| Work task |
Would you repeat the listing exactly, without any of its images?

| Information supplied |
┌──

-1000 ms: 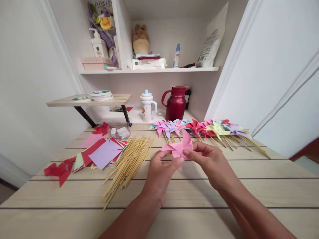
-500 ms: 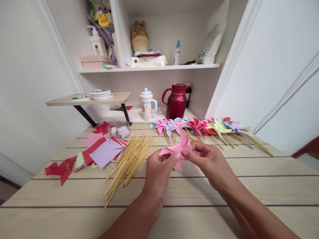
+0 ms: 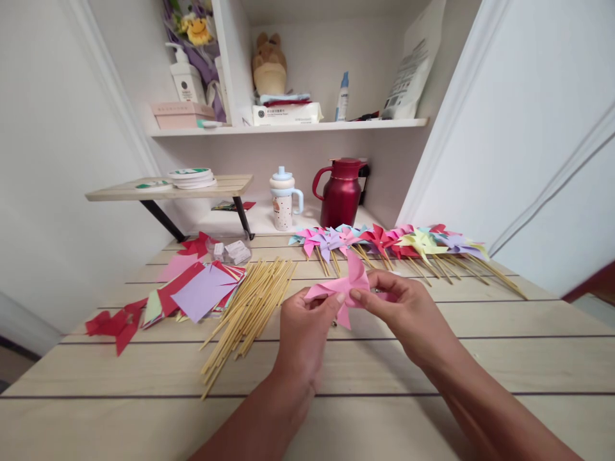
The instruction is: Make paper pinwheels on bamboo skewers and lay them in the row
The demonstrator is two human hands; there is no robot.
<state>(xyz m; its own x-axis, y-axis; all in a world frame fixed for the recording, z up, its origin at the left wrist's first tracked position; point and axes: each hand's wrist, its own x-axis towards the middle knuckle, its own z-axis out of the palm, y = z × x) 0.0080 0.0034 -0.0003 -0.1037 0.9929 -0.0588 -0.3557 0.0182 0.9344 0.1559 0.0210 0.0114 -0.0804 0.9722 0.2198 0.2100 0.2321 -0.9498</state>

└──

| Exercise solution |
-1000 ms: 
-500 ms: 
+0 ms: 
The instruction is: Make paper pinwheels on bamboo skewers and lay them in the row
The demonstrator is two human hands; there is no robot.
<state>(xyz m; its own x-axis, y-axis; all in a world frame fixed for the recording, z up, its origin at the left wrist's first tracked position; point and axes: each hand's wrist, its own x-axis towards the middle knuckle, its own z-axis out of the palm, y = z × x) 0.0080 0.0034 -0.0003 -0.1037 0.9929 -0.0588 -0.3557 0.0182 0.9344 0.1559 0.0210 0.0114 -0.0804 0.9722 0.2198 0.2100 0.2321 -0.9498</state>

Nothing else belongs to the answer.